#### [Task directions]
Your output should be every line below, copied exactly.

#### [Recorded information]
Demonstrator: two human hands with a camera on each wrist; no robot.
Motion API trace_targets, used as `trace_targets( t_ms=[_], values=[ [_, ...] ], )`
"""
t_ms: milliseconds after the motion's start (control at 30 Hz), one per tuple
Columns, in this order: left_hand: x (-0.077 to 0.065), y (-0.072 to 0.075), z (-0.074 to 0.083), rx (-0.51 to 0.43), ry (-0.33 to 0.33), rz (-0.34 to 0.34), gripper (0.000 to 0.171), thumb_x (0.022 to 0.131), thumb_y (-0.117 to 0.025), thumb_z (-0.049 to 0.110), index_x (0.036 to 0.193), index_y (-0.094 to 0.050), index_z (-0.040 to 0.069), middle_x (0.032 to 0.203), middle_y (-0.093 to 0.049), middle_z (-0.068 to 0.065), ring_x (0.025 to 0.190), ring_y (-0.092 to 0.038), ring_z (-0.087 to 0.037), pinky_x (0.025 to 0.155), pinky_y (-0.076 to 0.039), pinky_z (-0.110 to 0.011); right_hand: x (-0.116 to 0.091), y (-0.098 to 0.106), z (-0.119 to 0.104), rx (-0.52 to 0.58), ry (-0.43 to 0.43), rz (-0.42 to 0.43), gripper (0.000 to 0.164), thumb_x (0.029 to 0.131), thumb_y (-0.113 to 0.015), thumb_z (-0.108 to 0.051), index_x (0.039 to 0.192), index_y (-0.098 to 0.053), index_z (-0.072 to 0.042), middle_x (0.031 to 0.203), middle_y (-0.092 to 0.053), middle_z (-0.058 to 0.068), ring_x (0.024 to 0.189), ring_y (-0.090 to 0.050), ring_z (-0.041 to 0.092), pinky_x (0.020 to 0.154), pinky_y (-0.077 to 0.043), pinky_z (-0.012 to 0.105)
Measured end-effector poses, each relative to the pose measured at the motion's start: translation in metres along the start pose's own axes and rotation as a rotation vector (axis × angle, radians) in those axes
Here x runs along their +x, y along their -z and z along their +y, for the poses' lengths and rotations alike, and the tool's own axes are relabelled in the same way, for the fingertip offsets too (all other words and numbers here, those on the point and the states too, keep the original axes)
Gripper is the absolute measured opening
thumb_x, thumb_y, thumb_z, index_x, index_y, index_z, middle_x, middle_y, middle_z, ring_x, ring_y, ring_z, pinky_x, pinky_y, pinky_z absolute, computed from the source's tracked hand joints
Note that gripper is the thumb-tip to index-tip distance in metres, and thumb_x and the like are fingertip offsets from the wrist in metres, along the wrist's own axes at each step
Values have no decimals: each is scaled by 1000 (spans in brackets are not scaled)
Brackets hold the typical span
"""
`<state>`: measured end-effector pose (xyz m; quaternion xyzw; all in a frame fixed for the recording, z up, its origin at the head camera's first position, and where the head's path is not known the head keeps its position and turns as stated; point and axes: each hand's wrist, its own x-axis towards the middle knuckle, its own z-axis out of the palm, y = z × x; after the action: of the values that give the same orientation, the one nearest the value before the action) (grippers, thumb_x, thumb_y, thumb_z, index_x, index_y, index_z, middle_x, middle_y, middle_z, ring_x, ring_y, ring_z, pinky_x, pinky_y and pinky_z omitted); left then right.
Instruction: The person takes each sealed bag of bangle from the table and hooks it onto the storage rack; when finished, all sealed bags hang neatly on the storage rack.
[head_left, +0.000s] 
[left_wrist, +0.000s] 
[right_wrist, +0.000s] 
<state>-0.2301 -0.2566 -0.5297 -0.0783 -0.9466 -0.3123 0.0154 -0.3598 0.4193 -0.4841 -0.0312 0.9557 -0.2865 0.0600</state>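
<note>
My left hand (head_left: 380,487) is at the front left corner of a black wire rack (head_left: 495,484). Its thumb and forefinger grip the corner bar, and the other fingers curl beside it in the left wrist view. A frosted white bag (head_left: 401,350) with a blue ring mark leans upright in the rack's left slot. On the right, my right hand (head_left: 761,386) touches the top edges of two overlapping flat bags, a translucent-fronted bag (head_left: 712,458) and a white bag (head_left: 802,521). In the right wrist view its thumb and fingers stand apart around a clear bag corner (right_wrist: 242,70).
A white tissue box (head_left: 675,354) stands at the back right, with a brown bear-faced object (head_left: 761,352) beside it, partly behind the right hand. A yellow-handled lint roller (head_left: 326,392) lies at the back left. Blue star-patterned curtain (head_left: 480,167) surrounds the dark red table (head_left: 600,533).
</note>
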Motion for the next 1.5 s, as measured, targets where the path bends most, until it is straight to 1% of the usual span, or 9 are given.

#### [Result of the task]
Demonstrator: two human hands with a camera on each wrist; no robot.
Motion API trace_targets, used as `trace_targets( t_ms=[_], values=[ [_, ...] ], )`
"""
t_ms: milliseconds after the motion's start (control at 30 Hz), one per tuple
Columns, in this order: left_hand: x (-0.077 to 0.065), y (-0.072 to 0.075), z (-0.074 to 0.083), rx (-0.51 to 0.43), ry (-0.33 to 0.33), rz (-0.34 to 0.34), gripper (0.000 to 0.171), thumb_x (0.022 to 0.131), thumb_y (-0.117 to 0.025), thumb_z (-0.049 to 0.110), index_x (0.036 to 0.193), index_y (-0.094 to 0.050), index_z (-0.040 to 0.069), middle_x (0.032 to 0.203), middle_y (-0.093 to 0.049), middle_z (-0.068 to 0.065), ring_x (0.025 to 0.190), ring_y (-0.092 to 0.038), ring_z (-0.087 to 0.037), pinky_x (0.025 to 0.155), pinky_y (-0.076 to 0.039), pinky_z (-0.110 to 0.011); right_hand: x (-0.116 to 0.091), y (-0.098 to 0.106), z (-0.119 to 0.104), rx (-0.52 to 0.58), ry (-0.43 to 0.43), rz (-0.42 to 0.43), gripper (0.000 to 0.164), thumb_x (0.029 to 0.131), thumb_y (-0.113 to 0.015), thumb_z (-0.108 to 0.051), index_x (0.039 to 0.192), index_y (-0.098 to 0.053), index_z (-0.072 to 0.042), middle_x (0.031 to 0.203), middle_y (-0.092 to 0.053), middle_z (-0.058 to 0.068), ring_x (0.024 to 0.189), ring_y (-0.090 to 0.050), ring_z (-0.041 to 0.092), pinky_x (0.020 to 0.154), pinky_y (-0.077 to 0.043), pinky_z (-0.012 to 0.105)
Measured end-effector poses, each relative to the pose measured at the motion's start: translation in metres along the start pose's own axes and rotation as a rotation vector (axis × angle, radians) in those axes
Here x runs along their +x, y along their -z and z along their +y, for the poses' lengths and rotations alike, and the tool's own axes are relabelled in the same way, for the fingertip offsets too (all other words and numbers here, those on the point and the states too, keep the original axes)
Gripper is the absolute measured opening
thumb_x, thumb_y, thumb_z, index_x, index_y, index_z, middle_x, middle_y, middle_z, ring_x, ring_y, ring_z, pinky_x, pinky_y, pinky_z absolute, computed from the source's tracked hand joints
Note that gripper is the thumb-tip to index-tip distance in metres, and thumb_x and the like are fingertip offsets from the wrist in metres, along the wrist's own axes at each step
Values have no decimals: each is scaled by 1000 (spans in brackets are not scaled)
Brackets hold the typical span
"""
`<state>`: measured end-effector pose (xyz m; quaternion xyzw; all in a frame fixed for the recording, z up, its origin at the head camera's first position, and where the head's path is not known the head keeps its position and turns as stated; point and axes: each hand's wrist, its own x-axis towards the middle knuckle, its own z-axis out of the palm, y = z × x; after the action: of the values that give the same orientation, the one nearest the value before the action) (grippers, thumb_x, thumb_y, thumb_z, index_x, index_y, index_z, middle_x, middle_y, middle_z, ring_x, ring_y, ring_z, pinky_x, pinky_y and pinky_z omitted); left then right.
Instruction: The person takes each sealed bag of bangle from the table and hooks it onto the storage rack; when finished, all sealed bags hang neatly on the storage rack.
[head_left, +0.000s] 
[left_wrist, +0.000s] 
[right_wrist, +0.000s] 
<state>-0.2301 -0.2566 -0.5297 -0.0783 -0.9466 -0.3123 0.0154 -0.3598 0.4193 -0.4841 -0.0312 0.9557 -0.2865 0.0600</state>
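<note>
My left hand (head_left: 380,487) is at the front left corner of a black wire rack (head_left: 495,484). Its thumb and forefinger grip the corner bar, and the other fingers curl beside it in the left wrist view. A frosted white bag (head_left: 401,350) with a blue ring mark leans upright in the rack's left slot. On the right, my right hand (head_left: 761,386) touches the top edges of two overlapping flat bags, a translucent-fronted bag (head_left: 712,458) and a white bag (head_left: 802,521). In the right wrist view its thumb and fingers stand apart around a clear bag corner (right_wrist: 242,70).
A white tissue box (head_left: 675,354) stands at the back right, with a brown bear-faced object (head_left: 761,352) beside it, partly behind the right hand. A yellow-handled lint roller (head_left: 326,392) lies at the back left. Blue star-patterned curtain (head_left: 480,167) surrounds the dark red table (head_left: 600,533).
</note>
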Motion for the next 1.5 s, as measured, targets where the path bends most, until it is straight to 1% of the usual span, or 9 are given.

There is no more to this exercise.